Quotes about Charles Lavigerie

  • The Catholic champion for the liberation of the slaves was the French Cardinal Lavigerie, Archbishop of Carthage and Algiers. In 1868 he had founded the Congregation of the White Fathers, with the mission to put an end to slavery in a hitherto inaccessible area of ​​Africa. That unknown area stretched from the southern border of the Sudan to the English colonies of South Africa in its full breadth. The first caravan to reach Central Africa left Marseilles in 1868, the travel experiences were such that Lavigerie had his people accompanied by armed old Zouaves, they had defended the Papal States in Italy against the nationalist armies of Garibaldi who fought for the unification for Italy, the Papal troops lost the fight and the Zouaves, including many Dutch who had become stateless returned home, therefore the first Dutch to enter the African interior were 3 Zouaves.

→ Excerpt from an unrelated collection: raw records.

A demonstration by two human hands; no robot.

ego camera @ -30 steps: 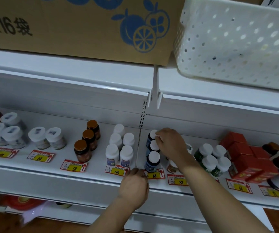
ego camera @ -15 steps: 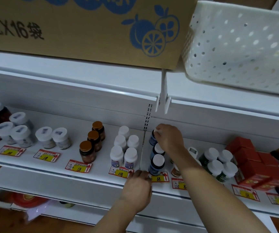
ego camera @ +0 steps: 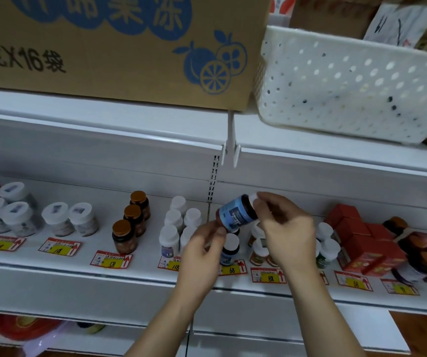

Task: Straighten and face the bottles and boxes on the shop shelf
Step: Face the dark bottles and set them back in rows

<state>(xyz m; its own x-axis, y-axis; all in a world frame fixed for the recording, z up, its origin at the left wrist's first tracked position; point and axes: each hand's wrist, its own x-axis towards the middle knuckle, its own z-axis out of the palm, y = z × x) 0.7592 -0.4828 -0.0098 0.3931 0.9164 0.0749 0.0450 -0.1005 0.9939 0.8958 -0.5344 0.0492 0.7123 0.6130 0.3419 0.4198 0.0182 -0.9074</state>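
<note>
Both my forearms reach up from the bottom edge and converge toward the middle, the hands raised close together. My right hand (ego camera: pixel 288 233) sits higher, back toward me, thumb and fingers (ego camera: pixel 264 199) curled in a pinch at the top. My left hand (ego camera: pixel 202 249) is just below and beside it, its fingers bent upward in a light grip.

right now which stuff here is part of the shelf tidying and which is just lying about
Part of the job:
- blue-label bottle, lifted and tilted, held by right hand and left hand
- white-capped bottles
- amber-capped bottles
- red boxes

Just lying about:
- cardboard carton above
- white perforated basket
- price tags
</note>
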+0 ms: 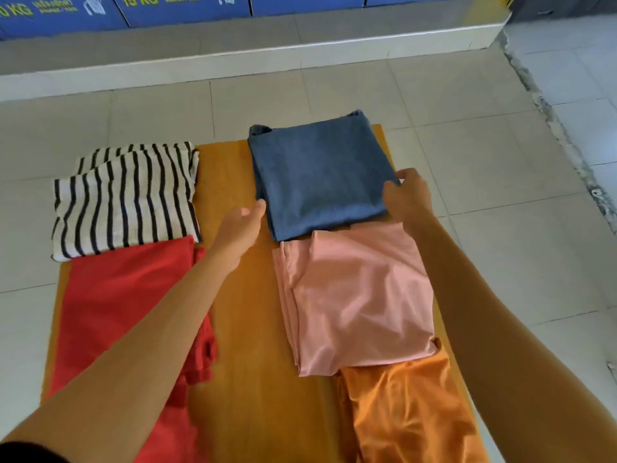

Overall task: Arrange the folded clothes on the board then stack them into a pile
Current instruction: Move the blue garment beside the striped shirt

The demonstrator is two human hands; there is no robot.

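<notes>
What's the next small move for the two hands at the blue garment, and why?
Probably close both hands on the blue garment and lift it. The left hand sits open at its near-left edge, the right hand touches its right edge, and nothing is stacked yet.

Floor (500,155): large pale grey square tiles, thin dark grout lines, matte, evenly lit by soft daylight; no hard shadows. Beyond the grip point, a low raised step (267,58) of grey tile with a white front edge runs across the frame. On top of it, at the far edge, a row of blue cardboard boxes (183,5) with yellow "15 KG" print. Right of the grip, a rough cracked grout seam (551,121) runs diagonally between floor sections; the tiles past it look lighter.
</notes>
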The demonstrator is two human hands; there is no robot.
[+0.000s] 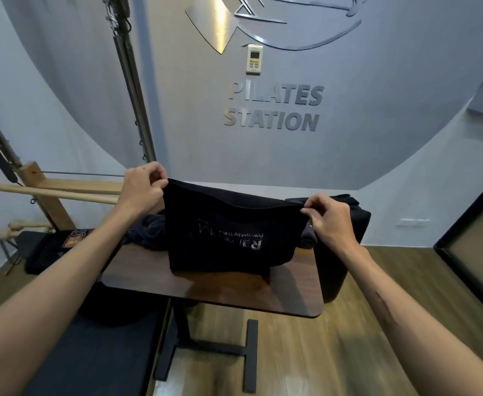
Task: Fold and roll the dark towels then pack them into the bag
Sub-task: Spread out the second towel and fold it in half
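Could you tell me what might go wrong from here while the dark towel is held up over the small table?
1. The left hand and right hand only pinch the towel at its top corners, so one corner could slip and spoil the fold.
2. The towel's lower edge hangs near the front edge of the table, so it might slide off when laid down.
3. A loose dark cloth lies behind it and could get caught up.

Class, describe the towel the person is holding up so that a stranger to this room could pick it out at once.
Find the wooden table below the wall lettering. Above it, the left hand and right hand each pinch a top corner of a black towel, whose lower edge touches the tabletop. Unlike the crumpled dark cloth behind it, it hangs flat and shows pale printed lettering.
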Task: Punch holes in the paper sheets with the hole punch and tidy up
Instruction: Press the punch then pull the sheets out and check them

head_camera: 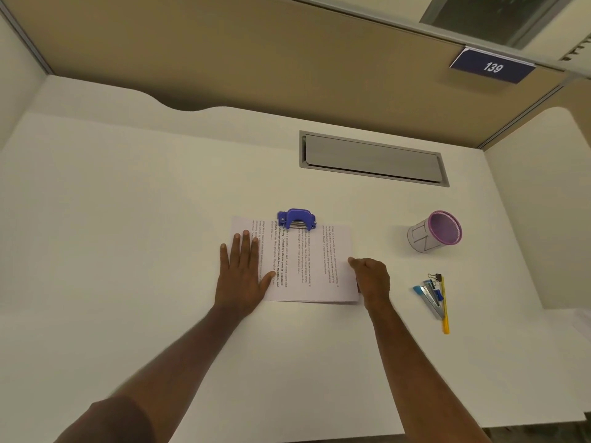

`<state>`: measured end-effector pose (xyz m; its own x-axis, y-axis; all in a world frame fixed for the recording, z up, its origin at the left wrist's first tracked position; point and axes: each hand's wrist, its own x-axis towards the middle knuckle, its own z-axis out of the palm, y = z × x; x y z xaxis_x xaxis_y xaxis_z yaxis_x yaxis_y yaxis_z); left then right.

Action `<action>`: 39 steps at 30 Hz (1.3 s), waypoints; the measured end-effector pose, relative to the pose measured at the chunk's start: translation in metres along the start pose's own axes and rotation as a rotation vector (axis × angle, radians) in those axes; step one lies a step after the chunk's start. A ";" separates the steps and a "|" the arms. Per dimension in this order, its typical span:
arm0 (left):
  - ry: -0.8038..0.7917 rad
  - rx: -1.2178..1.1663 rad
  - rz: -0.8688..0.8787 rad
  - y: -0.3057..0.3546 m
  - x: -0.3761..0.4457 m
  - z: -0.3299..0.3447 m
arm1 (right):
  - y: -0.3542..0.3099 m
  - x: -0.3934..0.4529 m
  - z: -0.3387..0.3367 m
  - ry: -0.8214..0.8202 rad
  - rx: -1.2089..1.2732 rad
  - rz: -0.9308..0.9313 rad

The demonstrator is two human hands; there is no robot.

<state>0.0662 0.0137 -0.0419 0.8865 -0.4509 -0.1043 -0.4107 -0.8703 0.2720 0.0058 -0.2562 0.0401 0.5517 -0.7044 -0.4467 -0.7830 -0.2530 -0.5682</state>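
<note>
Printed paper sheets (307, 266) lie in a stack on the white desk, text running sideways. A blue hole punch (296, 219) sits at the stack's far edge, with that edge pushed into its slot. My left hand (243, 270) lies flat on the left part of the sheets, fingers spread. My right hand (371, 276) is curled at the right edge of the stack, thumb and fingers pinching the paper's side.
A pink-rimmed pen cup (435, 232) stands to the right. Nearer me lie a stapler, binder clips and a yellow pen (433, 297). A grey cable hatch (372, 158) is set into the desk beyond the punch. Partition walls enclose the desk.
</note>
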 end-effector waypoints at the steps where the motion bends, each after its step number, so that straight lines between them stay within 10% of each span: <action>1: 0.001 0.000 0.001 0.000 0.000 0.000 | -0.001 0.000 0.001 0.013 0.017 0.017; 9: 0.002 -0.005 0.001 0.001 -0.002 -0.003 | -0.012 0.010 0.003 -0.111 0.312 0.250; 39: 0.006 -0.249 -0.052 -0.006 -0.014 -0.033 | 0.046 -0.003 -0.005 -0.336 0.505 0.139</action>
<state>0.0633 0.0322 -0.0103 0.9067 -0.4047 -0.1190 -0.2996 -0.8164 0.4936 -0.0331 -0.2689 0.0188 0.5786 -0.4399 -0.6868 -0.6673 0.2288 -0.7088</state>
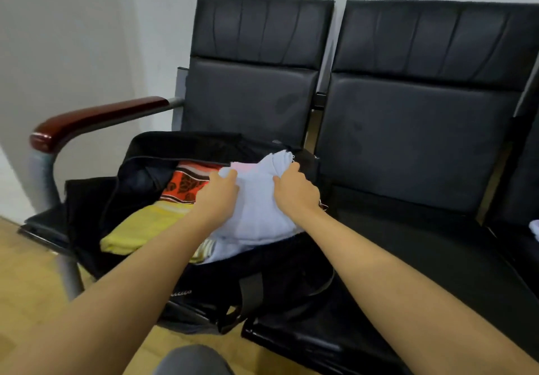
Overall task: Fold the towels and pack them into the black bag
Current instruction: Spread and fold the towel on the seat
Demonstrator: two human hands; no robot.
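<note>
An open black bag (262,275) lies on the left seat of a row of black chairs. Inside it a folded yellow towel (143,228) sits near the front left, and an orange-and-black patterned towel (186,183) lies behind it. A folded white towel (256,214) lies over the bag's right part, with a hint of pink at its far edge. My left hand (218,192) grips its left side. On its far right corner my right hand (294,188) has its fingers curled round the cloth. Both forearms reach in from below.
The black chairs (408,129) stand against a white wall. A red-brown armrest (96,120) on a grey metal frame borders the bag's left. Another pale cloth (534,228) shows at the right edge on the far seat. Wooden floor (29,287) lies below left.
</note>
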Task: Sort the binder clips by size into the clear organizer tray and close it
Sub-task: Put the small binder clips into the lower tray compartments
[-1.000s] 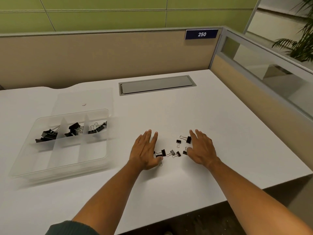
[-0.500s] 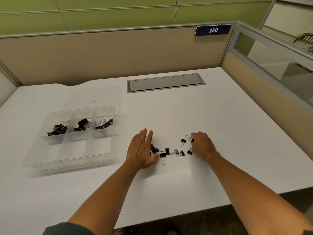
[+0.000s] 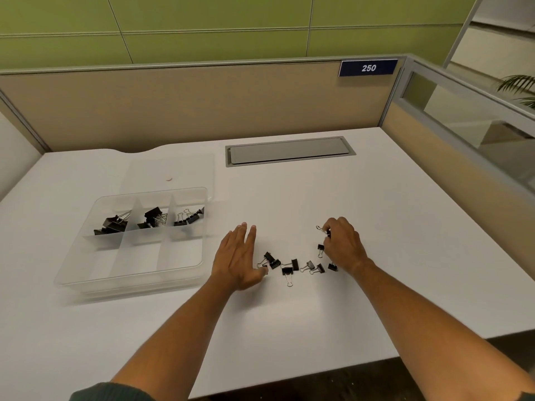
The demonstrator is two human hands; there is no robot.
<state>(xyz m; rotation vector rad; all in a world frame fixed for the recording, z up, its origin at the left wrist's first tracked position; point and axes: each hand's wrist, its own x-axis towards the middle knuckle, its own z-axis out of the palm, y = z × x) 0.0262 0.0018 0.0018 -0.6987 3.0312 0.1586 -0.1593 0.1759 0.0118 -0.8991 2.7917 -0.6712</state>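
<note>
Several small black binder clips point(image 3: 291, 267) lie loose on the white desk between my hands. My left hand point(image 3: 238, 259) rests flat on the desk, fingers straight, its thumb touching the leftmost clip. My right hand point(image 3: 343, 244) has its fingers curled and pinches a small binder clip point(image 3: 323, 230) whose wire handle sticks out to the left. The clear organizer tray point(image 3: 86, 273) stands at the left with its lid point(image 3: 173, 172) folded back behind it. Its three far compartments hold black clips, larger ones at the left point(image 3: 111, 224), smaller ones at the right point(image 3: 188, 217).
A grey cable hatch point(image 3: 289, 151) is set into the desk at the back. Beige partition walls point(image 3: 202, 105) close the desk behind and to the right. The desk's front edge point(image 3: 376, 360) runs just below my forearms.
My right hand's fingers went from flat on the desk to curled around a small clip, lifting it slightly. My left hand stayed flat by the loose clips. The camera moved closer.
</note>
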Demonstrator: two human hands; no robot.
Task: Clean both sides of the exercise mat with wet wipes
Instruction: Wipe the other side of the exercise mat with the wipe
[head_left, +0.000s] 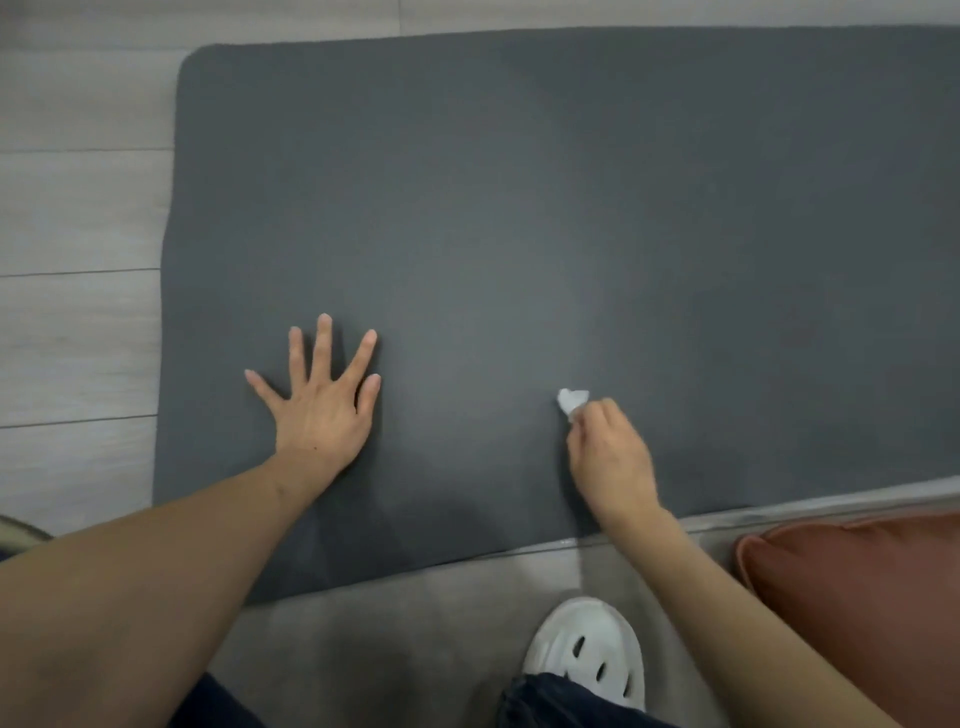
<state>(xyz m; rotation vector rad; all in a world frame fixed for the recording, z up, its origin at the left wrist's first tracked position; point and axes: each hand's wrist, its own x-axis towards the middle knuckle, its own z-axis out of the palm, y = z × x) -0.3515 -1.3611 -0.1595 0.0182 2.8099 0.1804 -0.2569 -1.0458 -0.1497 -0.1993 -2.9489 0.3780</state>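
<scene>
A dark grey exercise mat (519, 208) lies flat on the floor and fills most of the view. My left hand (322, 395) presses flat on the mat near its left end, fingers spread and straight. My right hand (608, 452) pinches a small crumpled white wet wipe (571, 401) and holds it against the mat near the near edge. Most of the wipe is hidden inside my fingers.
Light wood-look floorboards (78, 234) run along the mat's left and far sides. A grey rug or cushion (415, 639) lies under the mat's near edge. A rust-coloured cushion (857, 597) sits at the lower right. My foot in a white clog (592, 649) stands by the near edge.
</scene>
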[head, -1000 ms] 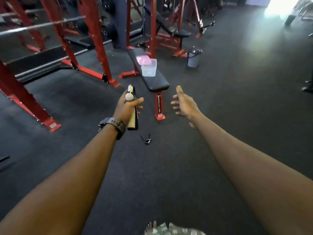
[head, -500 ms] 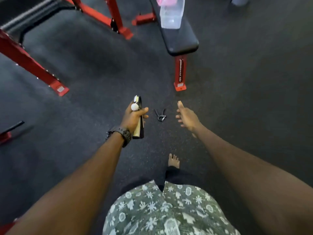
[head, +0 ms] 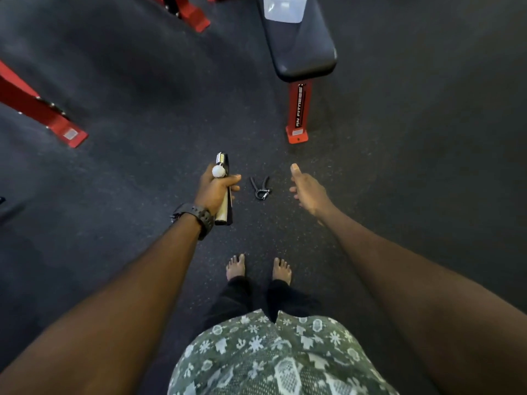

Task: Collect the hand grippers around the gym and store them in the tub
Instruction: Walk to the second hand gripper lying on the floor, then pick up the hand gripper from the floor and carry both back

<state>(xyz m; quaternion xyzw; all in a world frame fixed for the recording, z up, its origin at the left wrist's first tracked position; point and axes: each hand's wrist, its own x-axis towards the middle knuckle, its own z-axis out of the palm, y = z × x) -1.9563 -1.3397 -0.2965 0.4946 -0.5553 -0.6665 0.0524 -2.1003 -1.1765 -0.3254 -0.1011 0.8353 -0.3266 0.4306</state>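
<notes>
My left hand (head: 215, 191) is shut on a hand gripper (head: 224, 189) with a metal spring, a white knob and tan and black handles. A small black hand gripper (head: 261, 188) lies on the dark rubber floor between my two hands, handles spread in a V. To its right my right hand (head: 306, 191) hovers open, thumb up, holding nothing. The clear plastic tub (head: 283, 10) stands on the black bench pad (head: 303, 49) at the top edge, only its lower part in view.
The bench's red leg (head: 298, 112) stands just beyond the floor gripper. Red rack feet (head: 64, 132) (head: 194, 17) sit on the floor at the left and upper left. My bare feet (head: 258, 269) are just behind the gripper.
The view has tilted down and moved forward. The bench and the floor gripper have come nearer, and both feet now stand side by side. My left hand still holds its gripper.
</notes>
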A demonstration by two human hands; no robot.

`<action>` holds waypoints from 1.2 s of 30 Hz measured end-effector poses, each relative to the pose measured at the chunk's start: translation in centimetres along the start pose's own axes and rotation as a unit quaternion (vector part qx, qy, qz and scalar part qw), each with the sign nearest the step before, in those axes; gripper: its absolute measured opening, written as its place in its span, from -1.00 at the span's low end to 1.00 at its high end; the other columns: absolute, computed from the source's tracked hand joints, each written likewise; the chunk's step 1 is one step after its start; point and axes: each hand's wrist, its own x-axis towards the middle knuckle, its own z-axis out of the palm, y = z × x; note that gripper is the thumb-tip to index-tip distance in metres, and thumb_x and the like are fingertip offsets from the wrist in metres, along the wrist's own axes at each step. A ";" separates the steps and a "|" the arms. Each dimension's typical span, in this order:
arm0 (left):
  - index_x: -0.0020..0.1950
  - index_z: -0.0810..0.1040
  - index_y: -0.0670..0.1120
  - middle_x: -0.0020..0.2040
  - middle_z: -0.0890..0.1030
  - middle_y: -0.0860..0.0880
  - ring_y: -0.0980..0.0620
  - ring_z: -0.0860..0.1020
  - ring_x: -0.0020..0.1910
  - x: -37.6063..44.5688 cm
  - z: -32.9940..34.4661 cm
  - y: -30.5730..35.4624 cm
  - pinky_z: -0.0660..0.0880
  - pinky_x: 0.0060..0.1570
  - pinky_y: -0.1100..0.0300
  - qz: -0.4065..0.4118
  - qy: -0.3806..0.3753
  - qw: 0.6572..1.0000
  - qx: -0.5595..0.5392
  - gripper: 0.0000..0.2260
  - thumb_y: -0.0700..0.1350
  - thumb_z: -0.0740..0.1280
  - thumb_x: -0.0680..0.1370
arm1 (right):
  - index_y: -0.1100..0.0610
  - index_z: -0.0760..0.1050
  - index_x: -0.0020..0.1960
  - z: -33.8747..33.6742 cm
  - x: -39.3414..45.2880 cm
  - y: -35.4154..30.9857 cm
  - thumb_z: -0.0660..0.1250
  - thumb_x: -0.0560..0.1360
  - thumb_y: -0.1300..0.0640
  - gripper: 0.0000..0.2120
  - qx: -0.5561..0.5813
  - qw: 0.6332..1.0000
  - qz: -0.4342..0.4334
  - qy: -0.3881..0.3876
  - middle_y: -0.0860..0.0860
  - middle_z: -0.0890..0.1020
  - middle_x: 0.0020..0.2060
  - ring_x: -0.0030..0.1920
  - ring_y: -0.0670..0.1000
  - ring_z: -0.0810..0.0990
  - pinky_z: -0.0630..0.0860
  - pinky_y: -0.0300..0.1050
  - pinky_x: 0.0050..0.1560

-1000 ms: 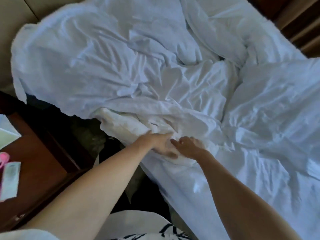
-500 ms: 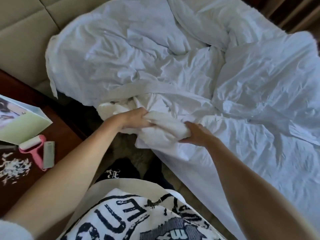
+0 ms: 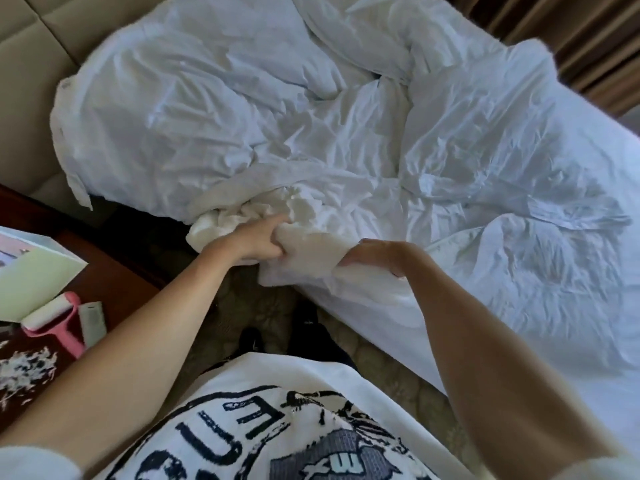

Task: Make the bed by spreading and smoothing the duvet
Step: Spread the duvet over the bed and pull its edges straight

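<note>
A crumpled white duvet point(image 3: 277, 109) lies heaped over the upper part of the bed, with a bunched edge hanging off the near side. My left hand point(image 3: 256, 242) grips that bunched edge, its fingers curled into the cloth. About a hand's width to the right, my right hand point(image 3: 377, 256) grips the same edge. A short stretch of duvet runs taut between the two hands. The white bed sheet point(image 3: 519, 306) shows bare at the right.
A dark wooden bedside table point(image 3: 114, 289) stands at the left with a pink lint roller point(image 3: 59, 315), a green-and-white box point(image 3: 31, 275) and white scraps. A beige padded headboard point(image 3: 41, 39) runs along the upper left. Brown curtains point(image 3: 588, 39) hang at the upper right. Patterned carpet lies below.
Both hands have gone from touching the duvet edge to gripping it and drawing it toward me, and have moved apart. The view has shifted so the bedside table shows.
</note>
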 end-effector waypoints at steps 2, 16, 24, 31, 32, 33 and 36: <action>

  • Lavigerie was a wonderfully practical man, and he was also a historian at the Sorbonne in France, where he had that vision of reconstructing the interior of Africa, as it had been done in Europe in the Middle Ages by a kind of kingdom, but with settlements of freed slaves, most of the population in East Africa was really helpless, Lavigerie therefore wanted the missionaries to build settlements and missions, for which he sent brothers, former Zouaves, and fathers, who then had to learn the language, and also had to learn how to build, and when those slaves were freed by the various expeditions that were sent out, they were sent to the missions. The idea behind this was very practical, and so was the idea that the Africans would become this new Christian people, like how Clovis was converted, and then gradually France, on that myth he built everything.
  • In terms of rebuilding, and slowly rebuilding the country, that's what we're in the middle of right now, I don't think we can imagine what slavery has done to the people here, that goes very deep, these things take a very long time even the opposition to colonialism has traces of it. Here it was quite late, 1830, but a little further west, slavery lasted 3 to 4 centuries, 40 to 60 million people are estimated, were moved from here, to America, that's no small thing, you would say that is an African holocaust.